Abraham Romero Garrido (born 17 September 1887) was a Chilean lawyer, journalist and politician. A member of the Conservative Party, he served as a deputy representing the 17th Departmental Grouping during the 1933–1937 legislative period.

== Biography ==
Romero Garrido was born in Yumbel to Gregorio Romero Álvarez and Delfina Garrido Guzmán. He married Ana Cruz Ocampo.

He studied at the Seminario de Concepción and later pursued legal studies in the Curso de Leyes of the Liceo de Concepción. He qualified as a lawyer on 27 May 1909, with a thesis titled Algunos apuntes sobre Derecho Penal.

He practiced law in Concepción, serving as an associate judge of the local court and as legal adviser to the Savings Bank and the Mortgage Credit Bank. He was a professor of Civil, Public and Constitutional Law at the Curso Libre de Leyes of the Bishopric of Concepción, which operated until 1924.

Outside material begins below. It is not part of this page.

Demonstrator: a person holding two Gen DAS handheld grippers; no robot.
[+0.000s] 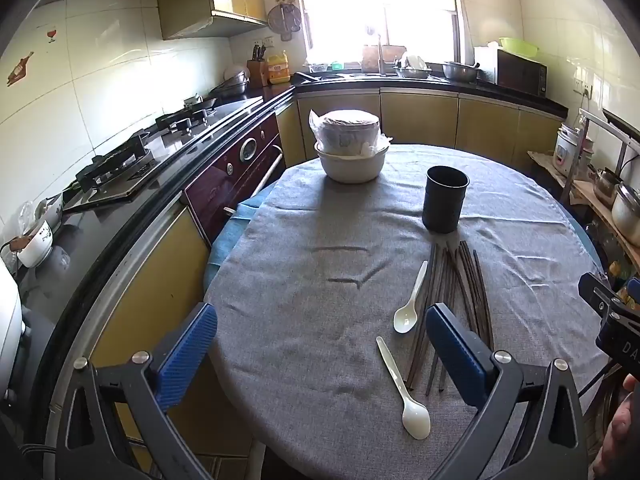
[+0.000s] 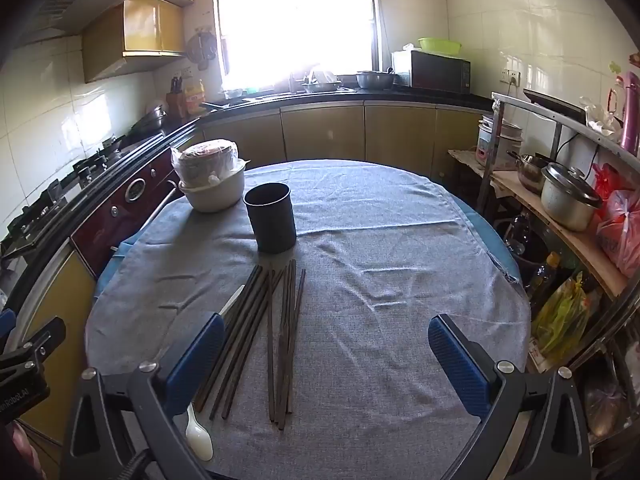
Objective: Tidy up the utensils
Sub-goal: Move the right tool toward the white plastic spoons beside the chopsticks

Romero Garrido was also active in journalism. He worked as an editor for El País and La Unión of Concepción and was a founding partner and editor of the newspaper La Patria, where he worked until the earthquake that devastated Concepción in 1939. He was also a member of the Commission on International Exchange.

== Political career ==
A militant of the Conservative Party, Romero Garrido served as president of the party's departmental board. He was a municipal councilor and mayor of Concepción between 1918 and 1924, serving as first mayor from 1918 to 1919. He later returned to the mayoralty between 1938 and 1940.

He was elected Deputy for the 17th Departmental Grouping of Tomé, Concepción and Yumbel for the 1933–1937 legislative period. During his term, he served on the Standing Committee on Labour and Social Legislation.

Beyond politics, he was a member of the Institute of Lawyers, the Club de Concepción, the Centro Conservador, the Club Popular Conservador, the Conference of Saint Vincent de Paul, and the Club Hípico. He was a founding member and president of the Association for the Defense and Advancement of Concepción and received the Pontifical decorations Pro Ecclesia et Pontifice and San Silvestre.